Work order. The answer must be a bare number: the count of lines below that contain "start".

Information provided.
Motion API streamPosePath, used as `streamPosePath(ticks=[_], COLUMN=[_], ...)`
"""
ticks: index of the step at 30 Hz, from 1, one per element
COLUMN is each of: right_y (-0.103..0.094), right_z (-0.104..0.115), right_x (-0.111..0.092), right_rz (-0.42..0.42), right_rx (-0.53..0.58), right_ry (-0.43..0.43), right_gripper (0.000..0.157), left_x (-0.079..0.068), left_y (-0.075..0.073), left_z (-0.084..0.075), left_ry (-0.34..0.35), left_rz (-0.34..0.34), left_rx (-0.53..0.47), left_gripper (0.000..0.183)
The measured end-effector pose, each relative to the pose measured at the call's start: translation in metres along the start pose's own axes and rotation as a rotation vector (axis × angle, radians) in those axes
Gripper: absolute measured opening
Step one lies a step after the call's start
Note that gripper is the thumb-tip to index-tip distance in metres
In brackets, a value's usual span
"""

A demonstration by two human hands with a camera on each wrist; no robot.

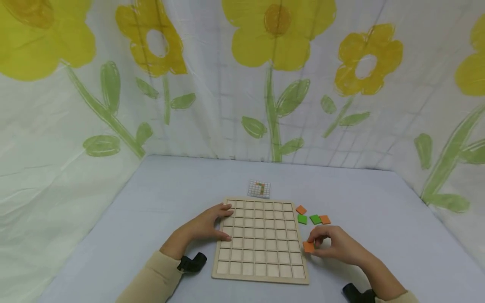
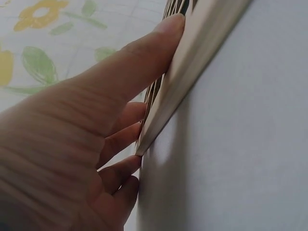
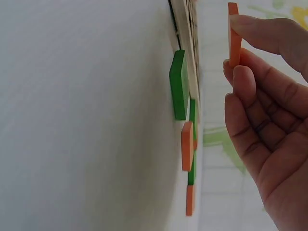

Answer to the problem. 2